De Luci gave a self-satisfied smile. He enjoyed tossing surprises like snakes and then watching his victims juggle frantically. ‘There will be a fine to pay to the Crown for the right to take the lady to wife, but you’ll still have enough to live on while you set the lands to rights.’ He chuckled softly. ‘Don’t look so stunned. If I did not believe you capable of donning baronial robes, I’d not have offered you Rushcliffe to administer. Of course, it will only be yours until the lad comes of age but there is still his mother’s dower property and that’s worth a decent sum. What do you say?’
Joscelin swallowed. His mind was so full of conflicting thoughts and emotions that he was at a loss. ‘I do not know what to say, my lord.’
De Luci laughed. ‘I have thought for some time that you should settle down and breed some sons to follow you in service to the Crown.’

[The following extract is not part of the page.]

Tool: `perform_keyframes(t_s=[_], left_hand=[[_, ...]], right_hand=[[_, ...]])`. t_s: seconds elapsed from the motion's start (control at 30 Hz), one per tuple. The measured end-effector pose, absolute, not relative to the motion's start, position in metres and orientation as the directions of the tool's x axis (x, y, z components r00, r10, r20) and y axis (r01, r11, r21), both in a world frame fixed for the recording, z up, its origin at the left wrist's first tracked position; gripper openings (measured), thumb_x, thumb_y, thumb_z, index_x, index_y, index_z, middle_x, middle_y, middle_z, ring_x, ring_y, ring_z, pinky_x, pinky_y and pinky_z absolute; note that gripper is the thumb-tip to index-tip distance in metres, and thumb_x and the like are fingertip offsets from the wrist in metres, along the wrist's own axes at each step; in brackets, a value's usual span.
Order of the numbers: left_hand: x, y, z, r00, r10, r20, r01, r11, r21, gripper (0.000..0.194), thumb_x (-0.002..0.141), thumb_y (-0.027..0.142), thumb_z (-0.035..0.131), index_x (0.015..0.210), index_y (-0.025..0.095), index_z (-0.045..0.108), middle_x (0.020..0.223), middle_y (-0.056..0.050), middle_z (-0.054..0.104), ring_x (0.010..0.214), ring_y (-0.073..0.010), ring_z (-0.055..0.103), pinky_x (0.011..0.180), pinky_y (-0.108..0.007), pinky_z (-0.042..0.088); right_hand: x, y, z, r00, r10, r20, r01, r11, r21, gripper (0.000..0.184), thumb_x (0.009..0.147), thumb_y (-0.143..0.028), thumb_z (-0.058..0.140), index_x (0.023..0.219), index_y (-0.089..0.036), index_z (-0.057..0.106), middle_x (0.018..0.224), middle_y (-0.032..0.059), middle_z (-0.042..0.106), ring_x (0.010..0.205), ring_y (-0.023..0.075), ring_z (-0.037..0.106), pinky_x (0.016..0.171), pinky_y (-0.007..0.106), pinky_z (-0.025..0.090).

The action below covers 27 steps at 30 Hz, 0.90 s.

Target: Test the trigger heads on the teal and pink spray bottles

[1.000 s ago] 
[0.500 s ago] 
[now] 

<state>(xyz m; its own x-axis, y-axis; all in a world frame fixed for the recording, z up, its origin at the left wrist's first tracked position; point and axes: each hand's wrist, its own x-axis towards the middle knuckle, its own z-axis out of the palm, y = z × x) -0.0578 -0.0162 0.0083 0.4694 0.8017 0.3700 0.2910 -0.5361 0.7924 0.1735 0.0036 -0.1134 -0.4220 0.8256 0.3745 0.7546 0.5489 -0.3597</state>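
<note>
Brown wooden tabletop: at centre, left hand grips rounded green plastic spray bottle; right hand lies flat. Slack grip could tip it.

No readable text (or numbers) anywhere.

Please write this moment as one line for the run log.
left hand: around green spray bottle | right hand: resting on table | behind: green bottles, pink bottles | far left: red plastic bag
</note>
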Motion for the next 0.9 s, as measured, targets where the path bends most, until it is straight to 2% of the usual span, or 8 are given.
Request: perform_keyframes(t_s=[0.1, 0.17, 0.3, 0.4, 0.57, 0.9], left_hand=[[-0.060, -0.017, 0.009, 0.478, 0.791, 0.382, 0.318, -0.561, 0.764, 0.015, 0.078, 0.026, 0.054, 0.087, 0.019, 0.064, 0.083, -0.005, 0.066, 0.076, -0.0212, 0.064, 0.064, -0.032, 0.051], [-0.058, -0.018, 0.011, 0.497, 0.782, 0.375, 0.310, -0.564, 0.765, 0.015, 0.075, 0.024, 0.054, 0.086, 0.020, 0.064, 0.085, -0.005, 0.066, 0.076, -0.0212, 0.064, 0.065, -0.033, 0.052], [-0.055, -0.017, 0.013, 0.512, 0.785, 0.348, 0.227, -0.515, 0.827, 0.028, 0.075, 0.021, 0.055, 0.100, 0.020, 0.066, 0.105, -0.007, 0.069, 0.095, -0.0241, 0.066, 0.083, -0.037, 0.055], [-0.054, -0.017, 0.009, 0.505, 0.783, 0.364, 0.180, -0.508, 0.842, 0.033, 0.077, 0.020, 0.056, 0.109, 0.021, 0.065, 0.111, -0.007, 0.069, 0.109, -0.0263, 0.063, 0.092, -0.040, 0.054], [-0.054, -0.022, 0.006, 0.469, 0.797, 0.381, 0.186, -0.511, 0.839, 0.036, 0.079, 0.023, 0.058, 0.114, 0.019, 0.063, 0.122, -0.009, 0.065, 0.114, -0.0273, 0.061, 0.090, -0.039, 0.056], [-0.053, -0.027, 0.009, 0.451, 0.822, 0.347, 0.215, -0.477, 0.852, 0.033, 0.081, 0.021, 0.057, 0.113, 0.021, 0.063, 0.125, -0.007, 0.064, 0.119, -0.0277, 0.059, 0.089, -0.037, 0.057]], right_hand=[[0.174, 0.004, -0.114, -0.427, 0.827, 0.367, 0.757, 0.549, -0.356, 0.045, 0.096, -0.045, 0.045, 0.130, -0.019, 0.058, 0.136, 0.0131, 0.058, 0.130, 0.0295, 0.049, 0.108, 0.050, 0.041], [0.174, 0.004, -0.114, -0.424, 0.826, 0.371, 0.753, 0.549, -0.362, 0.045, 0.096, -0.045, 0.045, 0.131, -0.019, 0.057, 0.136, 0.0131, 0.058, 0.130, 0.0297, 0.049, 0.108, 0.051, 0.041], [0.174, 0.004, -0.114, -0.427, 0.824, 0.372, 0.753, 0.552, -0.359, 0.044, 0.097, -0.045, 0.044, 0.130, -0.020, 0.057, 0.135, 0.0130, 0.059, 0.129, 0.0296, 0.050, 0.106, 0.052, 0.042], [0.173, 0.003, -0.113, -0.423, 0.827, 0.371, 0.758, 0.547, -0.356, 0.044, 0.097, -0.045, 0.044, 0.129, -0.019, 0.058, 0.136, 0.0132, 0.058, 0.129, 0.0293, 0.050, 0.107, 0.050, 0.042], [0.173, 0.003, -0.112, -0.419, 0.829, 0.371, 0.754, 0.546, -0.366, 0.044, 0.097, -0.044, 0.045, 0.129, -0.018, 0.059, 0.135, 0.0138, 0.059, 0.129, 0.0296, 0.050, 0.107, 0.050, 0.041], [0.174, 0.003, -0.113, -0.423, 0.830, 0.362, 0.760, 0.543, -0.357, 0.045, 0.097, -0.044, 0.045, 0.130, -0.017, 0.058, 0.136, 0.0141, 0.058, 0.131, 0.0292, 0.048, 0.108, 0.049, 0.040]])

‘Women should be kept busy,’ Ironheart agreed, exposing his chipped teeth and cavities in a broad grin. ‘The bed, the distaff and the cradle: that’s the way to run your household.’
Having seen what the bed, distaff and cradle had done for his father’s wife, Joscelin wondered if Ironheart really believed what he was advocating or whether he spouted it blindly from force of habit. ‘I would rather not season my dinner with wormwood,’ he replied, and turned to de Luci. ‘My lord, I will be pleased to accept what you offer me, providing the lady is willing.’
‘She has no choice in the matter,’ Ironheart growled.
‘Then I am giving her one.’ Joscelin looked defiantly at his father until Ironheart dropped his gaze and spat his disapproval into the rushes.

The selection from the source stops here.